Supply inflation, social impact and the role of business leaders: a column by Ingo Plöger

By Ingo Plöger *

Supply inflation is much worse than demand inflation. In the 1970s, we had the difficult experience with the oil shock, and it took years for various countries to adjust to this situation. After the Pandemic and War in Ukraine, the world experienced the same consequences of supply inflation caused by energy prices and the disruption of global production chains.

Raising interest rates to adjust demand to supply is not the way to combat this type of inflation, but, instead, adding a series of fiscal measures and public policies to counter inflationary pressures. On the one hand, it is possible to increase imports by reducing tariffs, and by promoting domestic and foreign commodity alternatives to mitigate price increases. To reduce social impacts, many economies set subsidies for socially sensitive products.

Developed economies such as the US and the EU, abandoned the “monetary easing mode”, by slowly increasing interest rates. They also searched for alternatives in supply.

Monetary tightening also exported inflation, forcing developing countries to slowly increase their basic interest rates. In the search for policy alternatives, the EU granted more subsidies to its food production chain, kept import markets closed, and explored new energy options. It also added to its climate change agenda, and successively increased energy and food costs for its citizens.

Like Europe, the US has no memory of combating inflation; it has great difficulty operating social and economic issues, giving sequence to a cycle of greater impoverishment of its most fragile economic classes. In the US, which has energy options, the impacts are smaller, and as they are large producers of agro-industrial commodities. Social impacts are noticeable, but smaller than in Europe. In Asia, Japan, Korea, Singapore and neighboring countries suffer from higher-priced imports that have a direct impact on the consumer. They pass-through most but not all the increases in import prices and of the variation in exchange rates. Due to the pandemic shut down, China, whose exchange rate policy we know, had significant impacts on the less favored strata and it is slowly returning to prevoius consumption levels.

In Latin America, the impact has been material on both the economy and society.

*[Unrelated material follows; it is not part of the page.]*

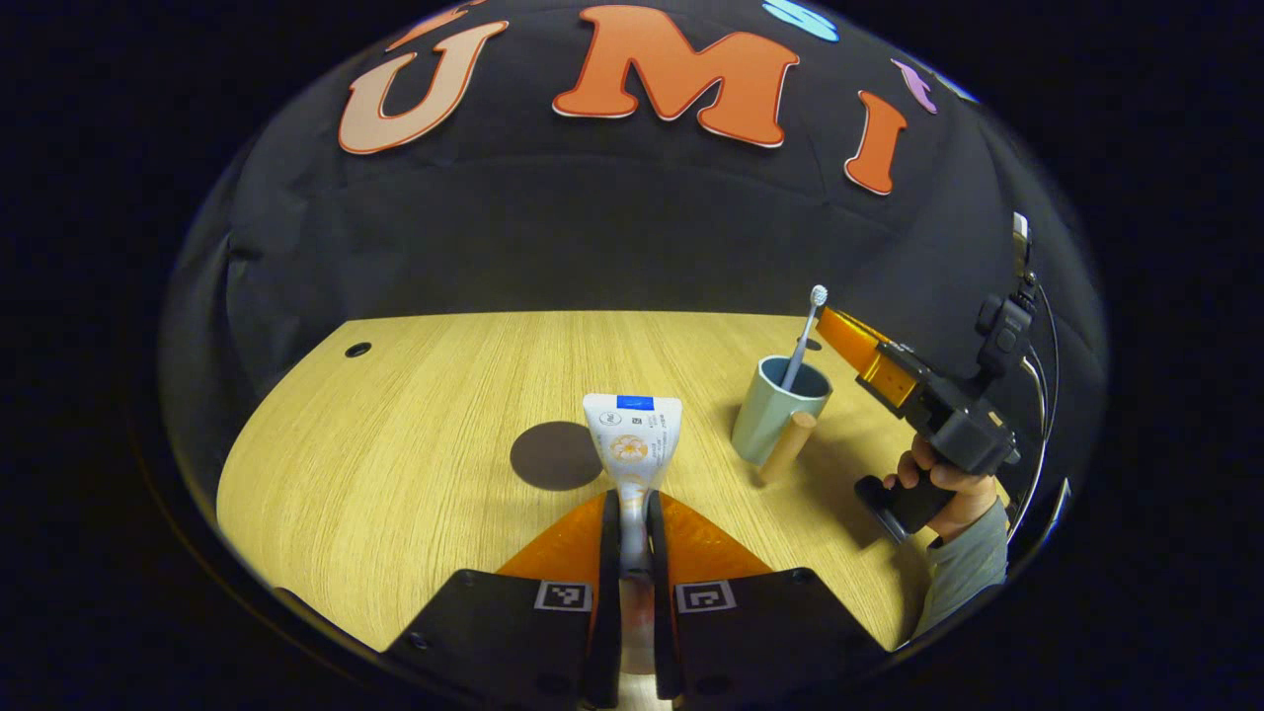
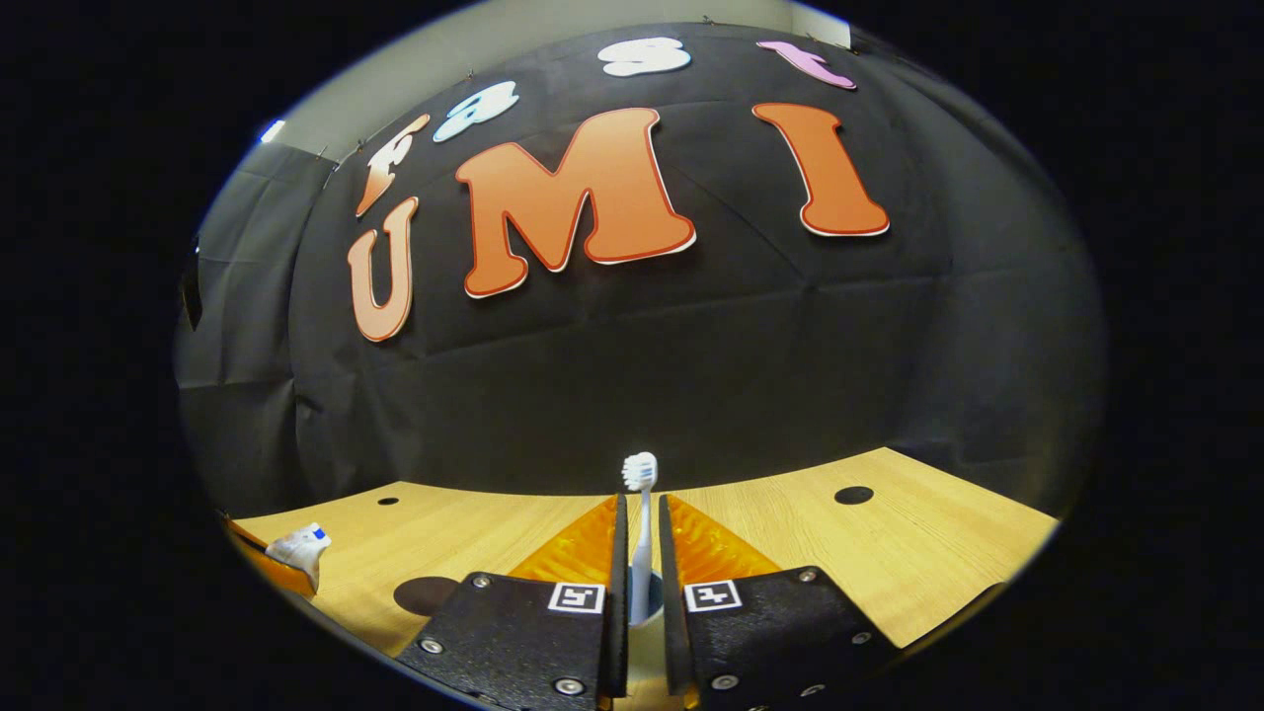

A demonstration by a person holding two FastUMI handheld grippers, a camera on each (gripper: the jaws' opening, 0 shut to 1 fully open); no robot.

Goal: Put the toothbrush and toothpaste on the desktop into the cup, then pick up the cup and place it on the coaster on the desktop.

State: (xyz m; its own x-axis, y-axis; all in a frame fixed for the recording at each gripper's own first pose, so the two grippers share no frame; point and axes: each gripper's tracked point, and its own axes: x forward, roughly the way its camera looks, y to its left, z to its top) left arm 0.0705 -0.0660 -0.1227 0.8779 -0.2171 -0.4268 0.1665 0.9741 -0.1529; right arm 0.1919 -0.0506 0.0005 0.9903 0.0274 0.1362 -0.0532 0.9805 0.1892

Latin America is perhaps the region that best knows high inflation and how to combat it quickly and flexibly. However, its current economic fragility forced low-income population to endure great sacrifices. Compared to developed countries, market economies in Latin America have had relatively low debt for years and a reasonable backing of international reserves. But the fragility of the population to price increases, induced a large part of it to cut consumption drastically, to the point of touching their very survival. Countries that do not always have robust economic power resorted to non-market practices: distortionary state interventions that compromise economic sustainability. It is not surprising that voters in Latin America opted for more socialist or social democratic governments, which apparently take better care of the vulnerable population. It so happens that in many LAC economies, increased their commodity and food exports due to the conjuncture, but windfalls are not channeled to capillary improvements, but return to large state or private corporations. The cycle is reinforced with larger social demands and with a greater need of state-supplied aid. We must be careful not to fall into the trap of defining poverty, with the metric of people’s earnings per day or month. Poverty due to the lack of supply can lead to states in which, with incomes above the poverty line, people are unable to purchase necessary goods (for example, water, electricity, etc.). In this dynamic, the state needs to know what is happening with vulnerable populations in a timely manner, to provide focused and efficient solutions. In the vast majority of our States and LAC Governments, we feel that they do not have the slightest idea where to start. Statistics suggest that past solutions of direct State interventions to guarantee consumption minimums, have not been enough to avoid the demonstrations of dissatisfaction, public insecurity and an increase in organized crime. Demagogy and populism lead to narratives of institutional culprits or external agents, to justify the ineffectiveness of their policies.

On the other hand, there is an increase in the use of social technologies, both by organizations and by low-income population, to cope with the harmful social impacts. In some cases, these technologies, deployed outside the mainstream economic and social systems, escape the “radar” and manage to achieve relevant objectives that proliferate positively and exponentially.

Now is the moment when states need social innovation to structure solutions that will make the difference. Insisting on the already-proven insufficient and economically-inefficient solutions will lead to social failure. A great task for business leaders who have a less corporatist views and more of a focus on the well-being of their societies, is to engage in innovations and models of citizen empowerment that will avoid the creation of more privileges than opportunities. When the economy is led by privileges rather than by the competences created by opportunities, societies become increasingly unequal and unfair, distorting the principles of good policy for common welfare.

With less solidary global conditions, where each nation and region is looking for its own solution, it is essential for the business leadership to seek, even for its own survival, and to value social innovations that lift people out of poverty through initiative and competition, scaling them on each country and internationally.